THE TASK -> Search the records below for "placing" and copy every line it turns up in.

GIVEN DATA ->
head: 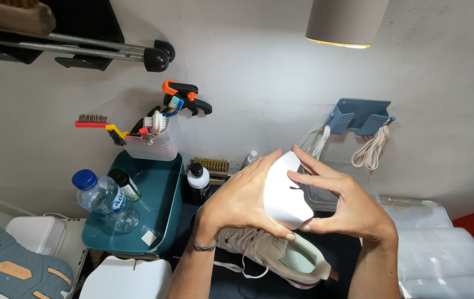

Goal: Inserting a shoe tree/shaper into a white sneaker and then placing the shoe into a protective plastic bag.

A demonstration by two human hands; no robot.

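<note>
Both my hands hold a white shoe insole (284, 191) up in front of me. My left hand (242, 202) wraps its left side, thumb under the lower edge. My right hand (342, 202) pinches its right edge with fingers spread over the top. Just below them lies a white laced sneaker (281, 257) with a pale green lining, its opening facing up.
A teal tray (162, 194) at left carries a clear water bottle (101, 199) and a small dark bottle (125, 184). A clear tub of brushes (156, 138), a black bottle with a white cap (198, 180), a blue wall holder with laces (358, 116), stacked plastic bags (441, 249) and a grey shoe sole (10, 268) surround the spot.
</note>
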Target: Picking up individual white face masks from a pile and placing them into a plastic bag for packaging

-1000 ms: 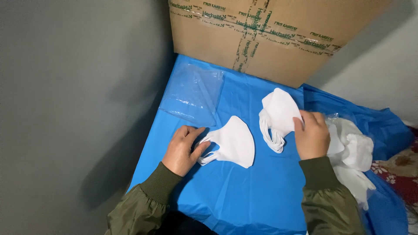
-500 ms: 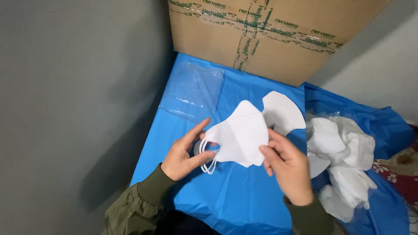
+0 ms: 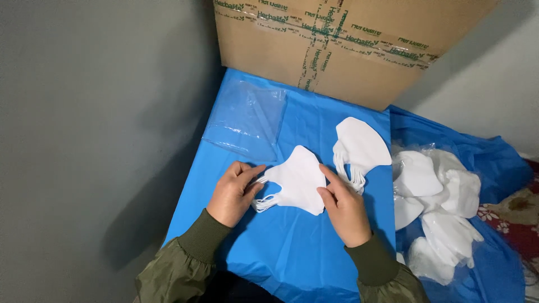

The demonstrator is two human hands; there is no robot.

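Note:
A stack of folded white face masks (image 3: 298, 179) lies flat on the blue plastic sheet (image 3: 292, 258). My left hand (image 3: 233, 193) pinches its ear loops at the left side. My right hand (image 3: 343, 205) rests its fingertips on the stack's right edge. A second white mask stack (image 3: 359, 147) lies just beyond my right hand, apart from it, loops hanging toward me.
A clear plastic bag (image 3: 247, 120) lies flat at the back left of the sheet. A large cardboard box (image 3: 348, 39) stands behind. A loose heap of white masks (image 3: 443, 207) sits to the right. A grey wall (image 3: 95, 140) borders the left.
My right hand left the right-hand stack and came to the mask stack held by my left hand. That stack was lifted half a second ago and now lies flat on the sheet.

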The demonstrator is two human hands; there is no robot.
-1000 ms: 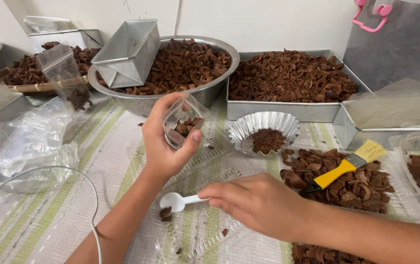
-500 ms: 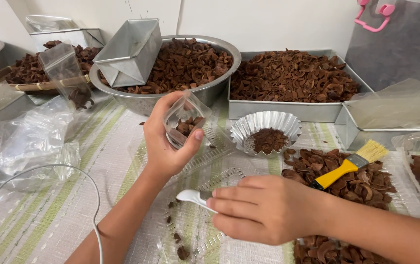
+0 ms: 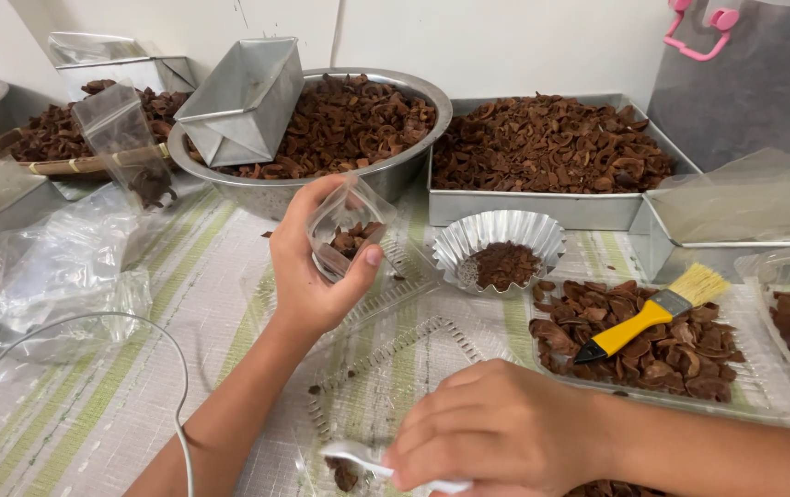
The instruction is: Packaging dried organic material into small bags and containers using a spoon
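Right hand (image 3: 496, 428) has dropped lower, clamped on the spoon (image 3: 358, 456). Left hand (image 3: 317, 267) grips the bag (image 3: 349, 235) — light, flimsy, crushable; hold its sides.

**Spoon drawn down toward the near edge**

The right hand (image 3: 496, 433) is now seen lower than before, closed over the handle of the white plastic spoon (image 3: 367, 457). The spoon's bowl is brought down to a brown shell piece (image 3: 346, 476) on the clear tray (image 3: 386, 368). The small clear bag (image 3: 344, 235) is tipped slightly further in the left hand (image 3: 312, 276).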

EXPECTED ANSWER ->
Goal: Inserting a shoe tree/shaper into a white sneaker and then placing the shoe into a protective plastic bag.
Target: Picking up individual white face masks from a pile and placing them into a plastic bag for packaging

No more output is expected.